**Exercise description:**
Reproduce the records below in their entirety, exactly as shown.

**Entries supplied:**

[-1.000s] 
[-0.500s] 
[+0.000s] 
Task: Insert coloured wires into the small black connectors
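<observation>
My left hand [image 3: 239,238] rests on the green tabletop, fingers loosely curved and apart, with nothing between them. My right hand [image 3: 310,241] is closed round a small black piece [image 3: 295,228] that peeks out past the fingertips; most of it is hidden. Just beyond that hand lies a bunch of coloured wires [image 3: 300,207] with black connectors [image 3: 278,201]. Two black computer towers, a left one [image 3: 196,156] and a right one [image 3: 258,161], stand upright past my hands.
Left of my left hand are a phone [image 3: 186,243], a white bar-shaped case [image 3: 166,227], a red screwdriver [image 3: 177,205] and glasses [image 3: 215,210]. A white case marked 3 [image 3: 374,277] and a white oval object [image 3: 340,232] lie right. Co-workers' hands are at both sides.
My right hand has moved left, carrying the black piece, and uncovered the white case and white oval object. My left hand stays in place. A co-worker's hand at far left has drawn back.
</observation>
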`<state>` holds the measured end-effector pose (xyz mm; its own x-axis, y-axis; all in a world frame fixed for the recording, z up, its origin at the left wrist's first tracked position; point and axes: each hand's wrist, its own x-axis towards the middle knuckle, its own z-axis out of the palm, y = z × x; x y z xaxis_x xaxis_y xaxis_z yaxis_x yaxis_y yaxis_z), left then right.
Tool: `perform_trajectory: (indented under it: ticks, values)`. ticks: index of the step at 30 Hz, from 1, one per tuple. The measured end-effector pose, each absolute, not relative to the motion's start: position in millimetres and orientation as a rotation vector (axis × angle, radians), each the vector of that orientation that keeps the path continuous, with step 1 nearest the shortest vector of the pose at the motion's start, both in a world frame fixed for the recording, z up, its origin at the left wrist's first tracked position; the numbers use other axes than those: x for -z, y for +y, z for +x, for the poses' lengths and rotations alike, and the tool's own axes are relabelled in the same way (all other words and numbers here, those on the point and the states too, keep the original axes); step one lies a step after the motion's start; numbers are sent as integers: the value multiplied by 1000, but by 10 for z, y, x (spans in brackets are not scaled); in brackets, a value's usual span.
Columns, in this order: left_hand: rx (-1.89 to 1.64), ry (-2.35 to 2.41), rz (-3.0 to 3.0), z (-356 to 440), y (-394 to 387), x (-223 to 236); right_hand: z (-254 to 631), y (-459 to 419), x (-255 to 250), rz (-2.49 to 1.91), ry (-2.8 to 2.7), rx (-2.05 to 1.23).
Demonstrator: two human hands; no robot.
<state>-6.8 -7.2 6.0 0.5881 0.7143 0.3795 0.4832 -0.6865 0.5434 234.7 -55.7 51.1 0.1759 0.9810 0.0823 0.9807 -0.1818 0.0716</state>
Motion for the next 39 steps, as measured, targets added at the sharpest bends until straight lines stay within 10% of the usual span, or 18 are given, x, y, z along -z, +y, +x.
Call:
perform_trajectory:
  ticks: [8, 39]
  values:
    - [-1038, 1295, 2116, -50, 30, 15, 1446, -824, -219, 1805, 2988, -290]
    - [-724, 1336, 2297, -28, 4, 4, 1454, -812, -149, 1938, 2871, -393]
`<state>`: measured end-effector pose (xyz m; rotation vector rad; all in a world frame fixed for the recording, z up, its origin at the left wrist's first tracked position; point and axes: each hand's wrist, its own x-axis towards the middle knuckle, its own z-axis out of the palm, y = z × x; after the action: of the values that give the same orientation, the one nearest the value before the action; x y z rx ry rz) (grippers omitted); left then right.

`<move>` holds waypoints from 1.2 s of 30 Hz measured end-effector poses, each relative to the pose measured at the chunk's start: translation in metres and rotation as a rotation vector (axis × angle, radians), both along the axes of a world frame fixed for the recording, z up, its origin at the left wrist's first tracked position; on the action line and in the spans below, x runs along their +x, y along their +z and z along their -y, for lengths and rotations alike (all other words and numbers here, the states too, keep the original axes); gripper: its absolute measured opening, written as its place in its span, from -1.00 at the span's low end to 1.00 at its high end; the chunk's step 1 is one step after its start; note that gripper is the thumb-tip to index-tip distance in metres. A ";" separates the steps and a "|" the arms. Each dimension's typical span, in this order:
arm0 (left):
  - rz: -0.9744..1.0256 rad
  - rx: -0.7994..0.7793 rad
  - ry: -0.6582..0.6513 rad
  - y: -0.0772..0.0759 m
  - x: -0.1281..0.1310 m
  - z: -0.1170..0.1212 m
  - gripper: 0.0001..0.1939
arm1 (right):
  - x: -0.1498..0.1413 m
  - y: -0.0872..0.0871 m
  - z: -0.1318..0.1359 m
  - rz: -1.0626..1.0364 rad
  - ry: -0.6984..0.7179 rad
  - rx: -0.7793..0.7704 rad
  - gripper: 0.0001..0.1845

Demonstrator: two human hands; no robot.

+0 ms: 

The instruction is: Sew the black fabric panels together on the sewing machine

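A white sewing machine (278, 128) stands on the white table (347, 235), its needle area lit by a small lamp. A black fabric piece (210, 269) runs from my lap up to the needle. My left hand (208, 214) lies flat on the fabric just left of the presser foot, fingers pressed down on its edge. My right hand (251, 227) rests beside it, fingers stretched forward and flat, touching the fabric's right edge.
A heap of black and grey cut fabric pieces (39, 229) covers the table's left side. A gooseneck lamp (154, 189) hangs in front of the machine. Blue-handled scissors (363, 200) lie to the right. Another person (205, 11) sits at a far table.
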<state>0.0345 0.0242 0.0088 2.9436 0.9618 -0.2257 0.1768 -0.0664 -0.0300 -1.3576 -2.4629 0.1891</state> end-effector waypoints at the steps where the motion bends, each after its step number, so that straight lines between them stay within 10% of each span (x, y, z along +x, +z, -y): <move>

**Your response:**
[-1.000s] 
[-0.500s] 
[+0.000s] 
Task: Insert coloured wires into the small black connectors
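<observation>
My left hand [image 3: 239,238] rests on the green tabletop, fingers loosely curved and apart, with nothing between them. My right hand [image 3: 310,241] is closed round a small black piece [image 3: 295,228] that peeks out past the fingertips; most of it is hidden. Just beyond that hand lies a bunch of coloured wires [image 3: 300,207] with black connectors [image 3: 278,201]. Two black computer towers, a left one [image 3: 196,156] and a right one [image 3: 258,161], stand upright past my hands.
Left of my left hand are a phone [image 3: 186,243], a white bar-shaped case [image 3: 166,227], a red screwdriver [image 3: 177,205] and glasses [image 3: 215,210]. A white case marked 3 [image 3: 374,277] and a white oval object [image 3: 340,232] lie right. Co-workers' hands are at both sides.
My right hand has moved left, carrying the black piece, and uncovered the white case and white oval object. My left hand stays in place. A co-worker's hand at far left has drawn back.
</observation>
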`<state>` holds the measured end-effector pose (xyz mm; its own x-axis, y-axis; all in a world frame fixed for the recording, z up, its origin at the left wrist's first tracked position; point and axes: each hand's wrist, its own x-axis towards the middle knuckle, its own z-axis out of the palm, y = z × x; x y z xaxis_x xaxis_y xaxis_z yaxis_x yaxis_y yaxis_z), left then right.
Tool: `perform_trajectory: (indented under it: ticks, values)`. ticks: index of the step at 30 Hz, from 1, one per tuple. The measured end-effector pose, each absolute, not relative to the motion's start: position in millimetres and orientation as a rotation vector (axis × angle, radians), each the vector of that orientation that keeps the path continuous, with step 1 nearest the shortest vector of the pose at the motion's start, both in a world frame fixed for the recording, z up, its origin at the left wrist's first tracked position; the numbers use other axes than those: x for -z, y for +y, z for +x, for the poses' lengths and rotations alike, and the tool's own axes are relabelled in the same way (all other words and numbers here, those on the point and the states too, keep the original axes); step one lies a step after the motion's start; numbers are sent as integers: the value multiplied by 1000, but by 10 for z, y, x (spans in brackets are not scaled); in brackets, a value's usual span.
Columns, in this order: left_hand: rx (-1.89 to 1.64), ry (-2.35 to 2.41), rz (-3.0 to 3.0), z (-356 to 440), y (-394 to 387), x (-223 to 236); right_hand: z (-254 to 631), y (-459 to 419), x (-255 to 250), rz (-2.49 to 1.91), ry (-2.8 to 2.7), rx (-2.05 to 1.23).
Demonstrator: two human hands; no robot.
<state>-6.8 -7.2 6.0 0.5881 0.7143 0.3795 0.4832 -0.6865 0.5434 234.7 -55.7 51.1 0.1759 0.9810 0.0823 0.9807 -0.1818 0.0716</state>
Motion for the next 39 steps, as measured, targets added at the sharpest bends until straight lines stay within 10% of the usual span, or 18 are given, x, y, z along -z, +y, +x.
Call:
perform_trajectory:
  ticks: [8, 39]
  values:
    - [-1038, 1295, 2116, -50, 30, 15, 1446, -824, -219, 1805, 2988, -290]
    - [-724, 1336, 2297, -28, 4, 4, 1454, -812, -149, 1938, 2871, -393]
`<state>`: measured end-effector pose (xyz m; rotation vector rad; all in a world frame fixed for the recording, z up, its origin at the left wrist's first tracked position; point and axes: each hand's wrist, its own x-axis towards the middle knuckle, its own z-axis out of the palm, y = z × x; after the action: of the values that give the same orientation, the one nearest the value before the action; x y z rx ry rz) (grippers omitted); left then right.

`<move>` holds waypoints from 1.2 s of 30 Hz measured end-effector poses, each relative to the pose measured at the chunk's start: translation in metres and rotation as a rotation vector (axis × angle, radians), both along the axes of a world frame fixed for the recording, z up, its origin at the left wrist's first tracked position; on the action line and in the spans below, x runs along their +x, y along their +z and z along their -y, for lengths and rotations alike (all other words and numbers here, the states too, keep the original axes); gripper: its absolute measured opening, written as its place in its span, from -1.00 at the span's low end to 1.00 at its high end; the chunk's step 1 is one step after its start; note that gripper is the thumb-tip to index-tip distance in metres. A ";" separates the steps and a "|" the arms. Each dimension's typical span, in this order:
arm0 (left):
  - rz: -0.9744..1.0256 rad
  - rx: -0.7994..0.7793 rad
  - ry: -0.6582..0.6513 rad
  - y: -0.0772..0.0759 m
  - x: -0.1281..0.1310 m
  - z: -0.1170..0.1212 m
  - gripper: 0.0001..0.1939
arm1 (right):
  - x: -0.1498..0.1413 m
  - y: -0.0872..0.0871 m
  - z: -0.1318..0.1359 m
  - rz: -1.0626..1.0364 rad
  - ry: -0.6984..0.7179 rad
  - rx: -0.7793..0.7704 rad
  - gripper: 0.0001..0.1845

Demonstrator: two human hands; no robot.

+0 ms: 

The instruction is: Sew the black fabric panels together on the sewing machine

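A white sewing machine (278, 128) stands on the white table (347, 235), its needle area lit by a small lamp. A black fabric piece (210, 269) runs from my lap up to the needle. My left hand (208, 214) lies flat on the fabric just left of the presser foot, fingers pressed down on its edge. My right hand (251, 227) rests beside it, fingers stretched forward and flat, touching the fabric's right edge.
A heap of black and grey cut fabric pieces (39, 229) covers the table's left side. A gooseneck lamp (154, 189) hangs in front of the machine. Blue-handled scissors (363, 200) lie to the right. Another person (205, 11) sits at a far table.
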<state>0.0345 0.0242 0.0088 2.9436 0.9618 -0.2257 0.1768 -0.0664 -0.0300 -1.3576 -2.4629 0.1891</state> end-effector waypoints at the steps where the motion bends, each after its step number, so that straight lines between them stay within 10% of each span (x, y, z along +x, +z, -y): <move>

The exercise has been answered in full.